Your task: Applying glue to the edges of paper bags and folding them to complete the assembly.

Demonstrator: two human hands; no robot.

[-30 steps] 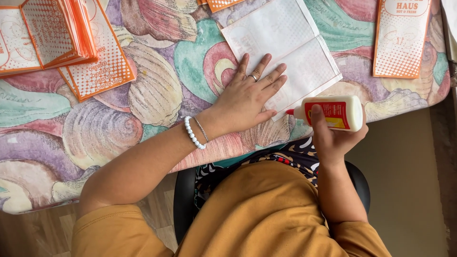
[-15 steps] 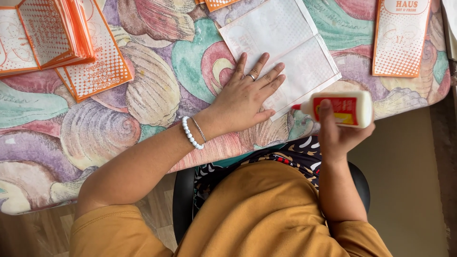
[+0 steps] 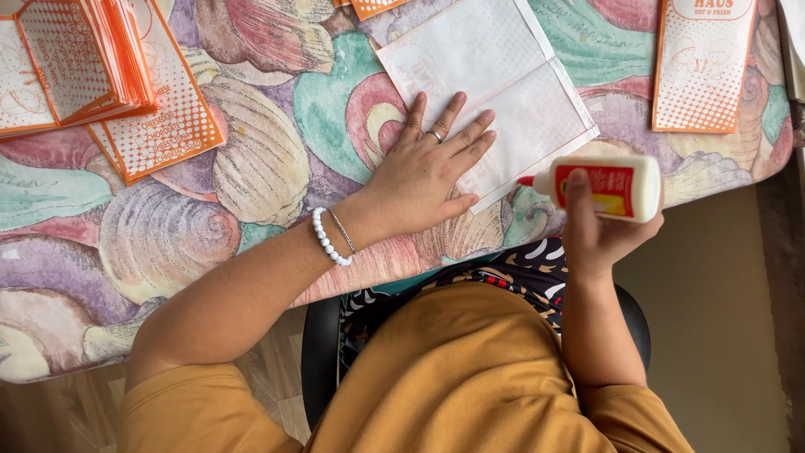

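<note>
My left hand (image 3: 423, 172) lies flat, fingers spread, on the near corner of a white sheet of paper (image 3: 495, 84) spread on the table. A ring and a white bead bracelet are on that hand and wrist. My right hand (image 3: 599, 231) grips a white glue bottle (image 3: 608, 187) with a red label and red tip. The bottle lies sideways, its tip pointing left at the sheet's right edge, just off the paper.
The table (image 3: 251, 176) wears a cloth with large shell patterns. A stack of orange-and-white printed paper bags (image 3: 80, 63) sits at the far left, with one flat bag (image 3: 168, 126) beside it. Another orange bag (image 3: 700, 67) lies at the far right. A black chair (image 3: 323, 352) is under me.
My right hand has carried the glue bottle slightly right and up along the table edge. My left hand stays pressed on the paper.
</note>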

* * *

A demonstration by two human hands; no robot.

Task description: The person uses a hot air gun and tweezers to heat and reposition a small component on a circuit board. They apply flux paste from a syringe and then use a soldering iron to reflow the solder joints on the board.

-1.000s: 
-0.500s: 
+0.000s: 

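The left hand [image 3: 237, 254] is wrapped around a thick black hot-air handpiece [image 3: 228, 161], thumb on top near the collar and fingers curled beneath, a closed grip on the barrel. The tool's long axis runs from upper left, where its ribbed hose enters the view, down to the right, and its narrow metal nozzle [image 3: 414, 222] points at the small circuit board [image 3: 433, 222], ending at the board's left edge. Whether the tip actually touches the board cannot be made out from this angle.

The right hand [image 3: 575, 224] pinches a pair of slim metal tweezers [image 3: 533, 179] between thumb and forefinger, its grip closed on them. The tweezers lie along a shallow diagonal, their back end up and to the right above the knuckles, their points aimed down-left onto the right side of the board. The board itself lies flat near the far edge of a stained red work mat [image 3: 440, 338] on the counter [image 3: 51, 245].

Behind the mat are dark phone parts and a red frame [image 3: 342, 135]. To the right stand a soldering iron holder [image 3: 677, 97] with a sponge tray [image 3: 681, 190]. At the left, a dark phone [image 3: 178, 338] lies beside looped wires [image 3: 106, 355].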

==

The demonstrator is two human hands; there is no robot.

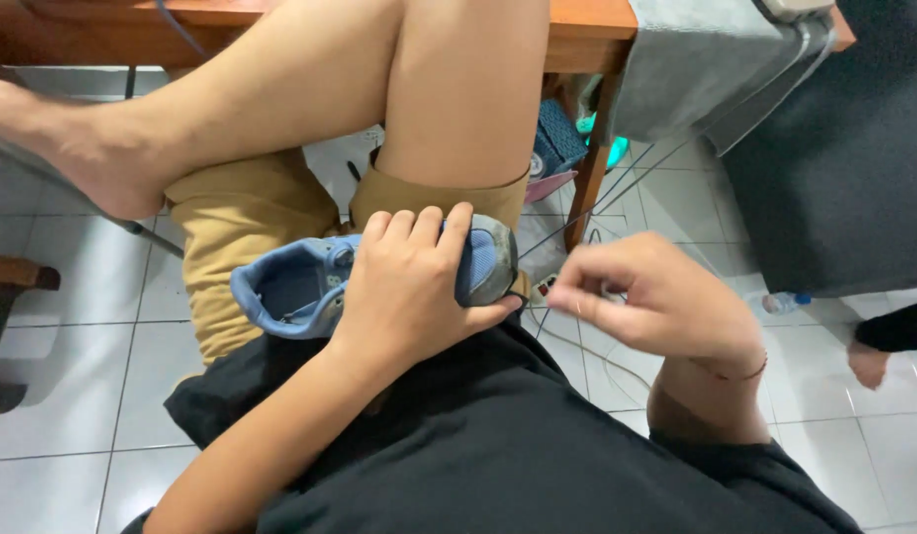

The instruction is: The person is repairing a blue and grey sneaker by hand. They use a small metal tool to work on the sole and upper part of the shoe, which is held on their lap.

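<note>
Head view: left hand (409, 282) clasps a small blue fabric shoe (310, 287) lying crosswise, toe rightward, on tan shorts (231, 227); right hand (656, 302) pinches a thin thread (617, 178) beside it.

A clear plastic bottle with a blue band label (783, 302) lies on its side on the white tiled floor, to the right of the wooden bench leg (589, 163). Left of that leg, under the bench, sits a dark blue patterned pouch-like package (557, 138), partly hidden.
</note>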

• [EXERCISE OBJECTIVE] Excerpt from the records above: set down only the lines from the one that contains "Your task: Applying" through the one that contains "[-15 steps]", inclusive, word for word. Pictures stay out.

• [RESULT OF THIS TASK]
Your task: Applying glue to the edges of paper bags and folding them to complete the assembly.

Demonstrator: two human hands; no robot.

[-30 steps] 
[-15 steps] 

There is nothing more to the output.